"Es que, Elena, tú no sabes cómo te ha cambiado el humor en este tiempo. Bueno, sí lo sabes, pero me refiero a cómo se te ve desde fuera. Es que no tiene nada que ver. Estás recuperando la luz de la mirada. ¡Tienes hasta menos ojeras!"
Él la observa y ella baila. Desde el segundo piso de la discoteca, zona acotada sólo para selectos, la visión de la pista es completa y desnuda. Al compás del juego de luces brillan las miserias, las borracheras y las escasas sonrisas que las burbujas etílicas todavía no han torcido y parece que aún seducen. Él no sabe si ella lo pretende, si quiere en efecto seducir, pero desde que la ha visto abrirse paso con sus amigos no puede quitarle las pupilas de encima. Ella a veces lanza miradas a los balcones que rodean la pista de la discoteca, construida en forma de teatro, pero él está seguro de que no logra verlo porque las luces en los pisos de arriba no son tan intensas como para iluminar los rostros de los que observan a la plebe que se acumula abajo, agitando sus huesos. Pero eso da igual. La mira, la mira, la mira, y quiere probarla. Primero lento, luego acelerándose, después recorriéndola dejándose notar y arrebatándole el aliento.
No, ella no lo ve. Lo sabe. Baila, pasea su mirada sin ninguna pretensión, mueve las caderas según le susurra la música y, sobre todo, ríe. No para de darle forma a su sonrisa y él la mira, la mira, la mira y la mira sin poder evitarlo. Llega a ver cómo aparta a manotazos contundentes y cortantes a un par de babosos que se le acercan, y eso provoca que tenga más ganas de probarla. Tiene carácter, se rinde y piensa, pero luego añade que qué gilipollez, si no la conoce. Pero le gusta mirarla. Quiere conocerla. Ropa negra, labios color vino. No quiere dejar de mirarla.
Las músicas varían, se mecen, se apagan y vuelven, las luces no paran, cada vez parece que hay más hombres en la pista, ella habla con sus amigos, se balancea, parece moverse ajena a las decenas de personas que -está seguro- se arremolinan a su alrededor intentándose contagiar de su electricidad.
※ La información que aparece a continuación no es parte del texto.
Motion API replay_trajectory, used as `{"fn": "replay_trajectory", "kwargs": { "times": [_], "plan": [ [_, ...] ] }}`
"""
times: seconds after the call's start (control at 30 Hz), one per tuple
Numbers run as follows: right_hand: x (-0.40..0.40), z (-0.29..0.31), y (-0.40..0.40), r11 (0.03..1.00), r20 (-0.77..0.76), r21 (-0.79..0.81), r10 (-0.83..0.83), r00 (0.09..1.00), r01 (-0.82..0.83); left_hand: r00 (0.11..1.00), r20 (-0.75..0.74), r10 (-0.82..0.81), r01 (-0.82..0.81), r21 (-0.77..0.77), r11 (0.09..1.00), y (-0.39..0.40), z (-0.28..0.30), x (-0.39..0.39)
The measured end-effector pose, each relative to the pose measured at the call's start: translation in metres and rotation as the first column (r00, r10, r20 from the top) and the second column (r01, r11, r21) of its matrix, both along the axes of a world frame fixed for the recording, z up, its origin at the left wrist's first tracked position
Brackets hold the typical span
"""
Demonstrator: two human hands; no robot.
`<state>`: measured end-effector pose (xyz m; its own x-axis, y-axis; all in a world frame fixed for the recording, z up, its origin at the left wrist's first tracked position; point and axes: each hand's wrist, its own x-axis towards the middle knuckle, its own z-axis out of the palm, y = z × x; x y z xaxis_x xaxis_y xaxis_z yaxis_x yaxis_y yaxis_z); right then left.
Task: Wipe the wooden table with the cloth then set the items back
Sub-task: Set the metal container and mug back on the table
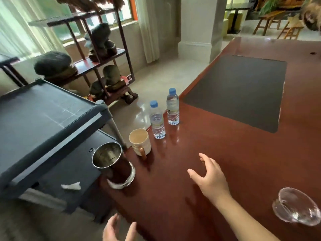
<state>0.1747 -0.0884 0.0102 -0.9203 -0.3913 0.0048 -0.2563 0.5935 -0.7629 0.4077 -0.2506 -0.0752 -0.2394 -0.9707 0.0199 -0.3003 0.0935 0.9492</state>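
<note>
The reddish wooden table (217, 153) runs from the bottom centre to the top right. Along its left edge stand a steel cup (112, 165), a cream mug with a brown handle (140, 142) and two water bottles with blue caps (157, 120) (172, 106). A clear glass bowl (297, 208) sits at the right near the table's front. My right hand (209, 176) hovers open over the table, fingers spread toward the cups. At the bottom edge, off the table's corner, my left hand (119, 230) is open and empty. A crumpled white cloth (71, 186) lies on the cart's lower shelf.
A dark grey plastic cart (52, 122) stands close against the table's left edge. A dark mat (239, 93) lies on the table further back. A wooden shelf with stone ornaments (102, 54) stands beyond on the tiled floor.
</note>
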Motion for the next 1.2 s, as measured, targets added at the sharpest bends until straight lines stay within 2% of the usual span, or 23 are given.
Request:
{"fn": "replay_trajectory", "kwargs": {
  "times": [0.07, 0.17, 0.27, 0.57, 0.93, 1.07, 1.2],
  "plan": [
    [-0.001, -0.004, -0.038, 0.996, 0.069, -0.016, 0.084, 0.994, -0.083, 1.0, -0.005, 0.015, -0.015, 0.109, 0.994, -0.021, 0.01, 0.008],
    [-0.004, -0.007, -0.09, 0.988, 0.143, -0.042, 0.154, 0.978, -0.149, 0.996, 0.045, 0.078, -0.083, 0.144, 0.986, -0.051, 0.013, 0.014],
    [-0.01, -0.011, -0.132, 0.981, 0.196, -0.069, 0.191, 0.962, -0.181, 0.998, 0.055, 0.022, -0.031, 0.167, 0.985, -0.07, 0.022, 0.002],
    [-0.031, -0.028, -0.218, 0.972, 0.185, -0.076, 0.234, 0.954, -0.223, 0.997, -0.067, -0.047, 0.059, 0.181, 0.982, -0.107, 0.03, -0.037],
    [-0.037, -0.045, -0.249, 0.983, 0.172, -0.114, 0.163, 0.971, -0.145, 0.982, -0.144, -0.119, 0.147, 0.202, 0.968, -0.138, 0.013, -0.062],
    [-0.035, -0.042, -0.251, 0.983, 0.167, -0.13, 0.154, 0.974, -0.133, 0.996, -0.072, -0.06, 0.076, 0.24, 0.968, -0.142, 0.003, -0.066],
    [-0.033, -0.038, -0.246, 0.985, 0.185, -0.133, 0.134, 0.974, -0.11, 0.995, -0.102, -0.022, 0.05, 0.282, 0.958, -0.149, -0.012, -0.068]
  ]
}}
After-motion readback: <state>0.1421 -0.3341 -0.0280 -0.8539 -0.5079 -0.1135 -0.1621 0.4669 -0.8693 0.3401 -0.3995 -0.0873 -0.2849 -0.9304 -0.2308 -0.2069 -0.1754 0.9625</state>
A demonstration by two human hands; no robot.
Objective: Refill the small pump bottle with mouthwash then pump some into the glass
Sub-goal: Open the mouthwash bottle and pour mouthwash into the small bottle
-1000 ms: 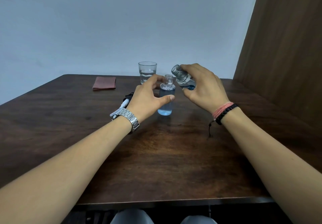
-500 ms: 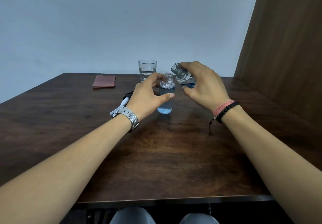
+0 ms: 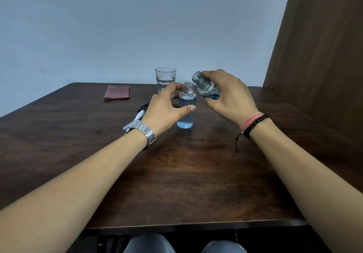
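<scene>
A small clear bottle [image 3: 186,113] with pale blue liquid stands upright and uncapped on the dark wooden table [image 3: 186,174]. My left hand [image 3: 167,109] is wrapped around it, thumb across its front. My right hand [image 3: 227,95] holds the mouthwash bottle [image 3: 206,88] tilted, its open ribbed neck pointing up-left, just right of the small bottle's mouth and apart from it. Behind them stands a clear glass [image 3: 165,78] with some clear liquid. The pump head with its white tube [image 3: 138,116] lies on the table, partly hidden behind my left wrist.
A folded reddish cloth [image 3: 117,92] lies at the back left of the table. A brown wooden panel [image 3: 324,56] rises at the right. A pale wall stands behind the table's far edge. My knees show below the near edge.
Both hands and both bottles sit in nearly the same place; the mouthwash bottle has tipped back slightly, away from the small bottle's mouth.
</scene>
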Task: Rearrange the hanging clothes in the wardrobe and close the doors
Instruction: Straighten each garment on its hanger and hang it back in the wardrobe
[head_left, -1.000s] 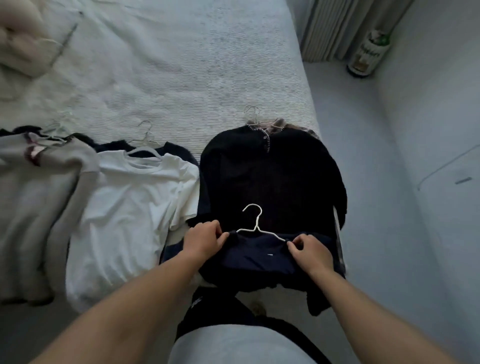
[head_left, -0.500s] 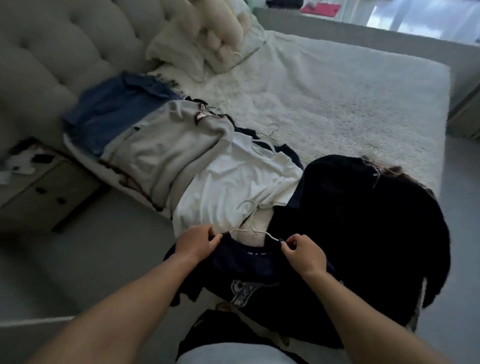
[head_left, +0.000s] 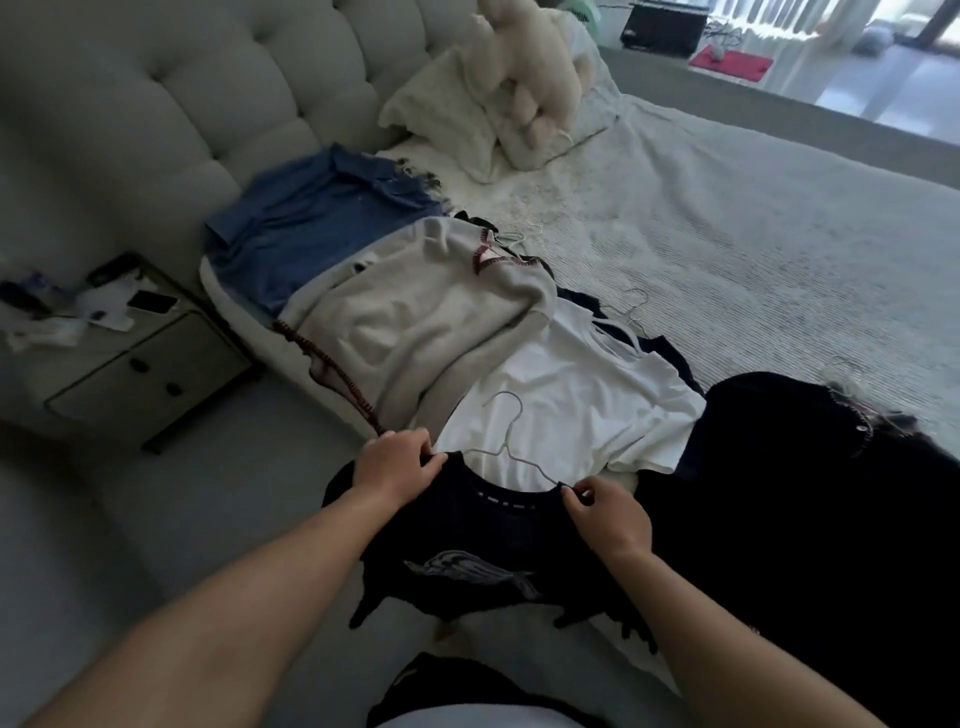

Pasan las canciones y los minutos y él la mira, la mira y la mira. La mira. Apura su vaso, sereno y decidido, y se la come con los ojos sabiendo que seguramente ella no estaría de acuerdo. Que tal vez hasta lo apartaría de otro manotazo, y eso le haría sonreír, y la esperaría a la salida para hablarle y decirle que él no es otro baboso más. Lo sabe. Va a ir a por ella. Va a hacerlo. Acodado en la barandilla de su balcón de privilegiados, rodeado de estúpidos que se beben las botellas de la zona VIP, sigue mirándola y, sintiendo algo de temor por que en un parpadeo desaparezca, se dice a sí mismo que va a ser suya. Va a ser suya; ya no tiene dudas.
Lo que ignora, porque a veces ocurre, es que, a pesar de que ella no sabe que alguien la mira, la mira y la mira, ella no se siente de nadie. Ella no es de nadie. Y ella no va a ser de nadie.